Cambridge Greek Testament for Schools and Colleges - Hebrews 2:2 - 2:2

Online Resource Library

Commentary Index | Return to PrayerRequest.com | Download

Cambridge Greek Testament for Schools and Colleges - Hebrews 2:2 - 2:2


(Show All Books | Show All Chapters)

This Chapter Verse Commentaries:

2. εἰ γάρ. An argument a minori ad majus, of which indeed the whole Epistle is a specimen. It was the commonest form assumed by the Rabbinic interpretation of Scripture and was the first of the seven exegetic rules of Hillel, who called it “light and heavy.”

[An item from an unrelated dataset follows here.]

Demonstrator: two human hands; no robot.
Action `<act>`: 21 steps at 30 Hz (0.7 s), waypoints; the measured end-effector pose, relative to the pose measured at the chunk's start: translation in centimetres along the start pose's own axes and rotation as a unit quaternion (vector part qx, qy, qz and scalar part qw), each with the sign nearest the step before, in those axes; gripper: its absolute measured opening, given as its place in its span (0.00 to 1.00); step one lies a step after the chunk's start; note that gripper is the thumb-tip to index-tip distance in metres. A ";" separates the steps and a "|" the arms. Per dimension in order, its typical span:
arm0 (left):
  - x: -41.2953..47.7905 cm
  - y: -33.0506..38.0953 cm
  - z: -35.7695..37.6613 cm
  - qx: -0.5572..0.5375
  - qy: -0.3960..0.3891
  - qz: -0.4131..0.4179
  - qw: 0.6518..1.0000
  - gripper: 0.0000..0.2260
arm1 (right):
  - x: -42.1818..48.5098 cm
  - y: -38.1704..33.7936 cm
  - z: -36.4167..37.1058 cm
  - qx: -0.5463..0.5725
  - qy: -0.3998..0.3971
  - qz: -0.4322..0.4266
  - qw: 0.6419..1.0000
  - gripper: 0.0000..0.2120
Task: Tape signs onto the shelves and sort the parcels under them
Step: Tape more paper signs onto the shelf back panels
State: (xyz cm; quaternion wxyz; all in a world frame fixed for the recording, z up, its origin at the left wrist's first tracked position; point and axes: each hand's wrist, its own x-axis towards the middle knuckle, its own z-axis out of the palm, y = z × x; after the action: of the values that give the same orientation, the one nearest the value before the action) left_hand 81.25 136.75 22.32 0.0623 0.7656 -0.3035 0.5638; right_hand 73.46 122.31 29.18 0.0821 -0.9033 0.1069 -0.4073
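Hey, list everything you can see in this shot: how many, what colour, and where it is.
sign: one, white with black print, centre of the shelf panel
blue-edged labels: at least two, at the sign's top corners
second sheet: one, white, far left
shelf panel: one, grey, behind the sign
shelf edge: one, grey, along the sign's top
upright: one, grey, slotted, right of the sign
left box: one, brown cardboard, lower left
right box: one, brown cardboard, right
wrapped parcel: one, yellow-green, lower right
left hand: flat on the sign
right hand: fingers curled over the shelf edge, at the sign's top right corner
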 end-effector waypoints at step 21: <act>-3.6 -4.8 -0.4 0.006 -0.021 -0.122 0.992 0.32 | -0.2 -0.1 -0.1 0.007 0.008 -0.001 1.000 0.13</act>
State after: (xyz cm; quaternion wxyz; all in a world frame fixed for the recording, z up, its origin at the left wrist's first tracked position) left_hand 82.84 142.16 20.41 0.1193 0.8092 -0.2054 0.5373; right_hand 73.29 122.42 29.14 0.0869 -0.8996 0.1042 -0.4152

ὁ διʼ ἀγγέλων λαληθεὶς λόγος. The “by” is not ὑπὸ but διά, i.e. “by means of,” “through the instrumentality of.” The presence of Angels at Sinai is but slightly alluded to in the O. T. in Deu 33:2; Psa 68:17; but these allusions had been greatly expanded, and were prominently dwelt upon in Rabbinic teaching—the Talmud, Targums, Midrashim, &c.—until, at last, we find in the tract Maccoth that God was only supposed to have uttered the First Commandment, while all the rest of the Law was delivered by Angels. This notion was at least as old as Josephus, who makes Herod say that the Jews “had learned of God through Angels” the most sacred part of their laws (Jos. Antt. xv. 5, § 3). The Alexandrian theology especially, impressed with the truth that “no man hath seen God at any time” (comp. Exo 33:20), eagerly seized on the allusions to Angels as proving that every theophany was only indirect, and that God could only be seen through the medium of Angelic appearances. Hence the Jews frequently referred to Psa 104:4, and regarded the fire, and smoke, and storm of Sinai as being Angelic vehicles of the Divine manifestation. And besides this, their boast of the Angelic ministry of the Law was founded on the allusions to the “Angel of the Presence” (Exo 32:34; Exo 33:14; Jos 5:14; Isa 63:9). In the N. T. the only two other passages which allude to the work of Angels in delivering the Law are Act 7:53; Gal 3:19 (see my Life of St Paul, II. 149). Clearly the Hebrew Christians had to be delivered from the notion that Christ, by being “made under the Law,” had subjected Himself to the loftier position of the Angels who had ministered the Law.

ἐγένετο βέβαιος, “became” or “proved” steadfast. The Law was no brutum fulmen; no inoperative dead-letter, but effective to vindicate its own majesty, and punish its own violation. Philo uses the very same word (βέβαια) of the institutions of Moses; but the difference of standpoint between him and the writer is illustrated by the fact that Philo also calls them ἀσάλευτα, “not to be shaken,” which this writer would not have done (Heb 12:27).

πᾶσα παράβασις καὶ παρακοή, i.e. all sins against it, whether of commission or of omission. παράβασις is “transgression”; παρακοὴ is “mishearing” and neglect (Mat 18:17; Rom 5:19).

ἔνδικον. This form of the word occurs only here and in Rom 3:8.

μισθαποδοσίαν. The word μισθός, “wage” or “pay”—which is used of punishment as well as of reward—would have expressed the same thought; but the writer likes the more sonorous μισθαποδοσία (from μισθὸς and ἀποδοῦναι) (Heb 10:35, Heb 11:26). This remorseless self-vindication by the Law (“without mercy”), the certainty that it could not be broken with impunity, is alluded to in Heb 10:28. The Israelites found even in the wilderness (Lev 10:1-2; Num 15:32-36; Deu 4:3, &c.), that such stern warnings as that of Num 15:30—threatening excision to offenders—were terribly real, and applied alike to individuals and to the nation.